• [What to produce]: Transcribe every line of the listing below without any deviation.

• [Dataset section]:
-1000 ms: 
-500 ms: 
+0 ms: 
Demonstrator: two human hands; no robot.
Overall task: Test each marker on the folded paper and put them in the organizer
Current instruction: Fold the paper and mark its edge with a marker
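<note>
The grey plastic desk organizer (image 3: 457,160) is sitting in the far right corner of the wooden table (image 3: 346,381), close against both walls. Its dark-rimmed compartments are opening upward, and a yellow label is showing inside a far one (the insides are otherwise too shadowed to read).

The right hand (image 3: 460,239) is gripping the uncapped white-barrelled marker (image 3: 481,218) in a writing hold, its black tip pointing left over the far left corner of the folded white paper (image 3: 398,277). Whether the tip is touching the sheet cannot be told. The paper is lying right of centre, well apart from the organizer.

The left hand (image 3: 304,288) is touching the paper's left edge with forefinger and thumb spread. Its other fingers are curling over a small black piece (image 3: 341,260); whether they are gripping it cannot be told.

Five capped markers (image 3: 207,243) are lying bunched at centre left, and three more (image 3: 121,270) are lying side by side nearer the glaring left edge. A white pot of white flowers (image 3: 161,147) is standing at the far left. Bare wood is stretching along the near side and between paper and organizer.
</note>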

• [Answer box]:
-1000 ms: 
-500 ms: 
+0 ms: 
Demonstrator: two human hands; no robot.
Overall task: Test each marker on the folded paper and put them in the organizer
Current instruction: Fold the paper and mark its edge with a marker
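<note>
The grey plastic desk organizer (image 3: 457,160) is sitting in the far right corner of the wooden table (image 3: 346,381), close against both walls. Its dark-rimmed compartments are opening upward, and a yellow label is showing inside a far one (the insides are otherwise too shadowed to read).

The right hand (image 3: 460,239) is gripping the uncapped white-barrelled marker (image 3: 481,218) in a writing hold, its black tip pointing left over the far left corner of the folded white paper (image 3: 398,277). Whether the tip is touching the sheet cannot be told. The paper is lying right of centre, well apart from the organizer.

The left hand (image 3: 304,288) is touching the paper's left edge with forefinger and thumb spread. Its other fingers are curling over a small black piece (image 3: 341,260); whether they are gripping it cannot be told.

Five capped markers (image 3: 207,243) are lying bunched at centre left, and three more (image 3: 121,270) are lying side by side nearer the glaring left edge. A white pot of white flowers (image 3: 161,147) is standing at the far left. Bare wood is stretching along the near side and between paper and organizer.
</note>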

This exercise requires no further work.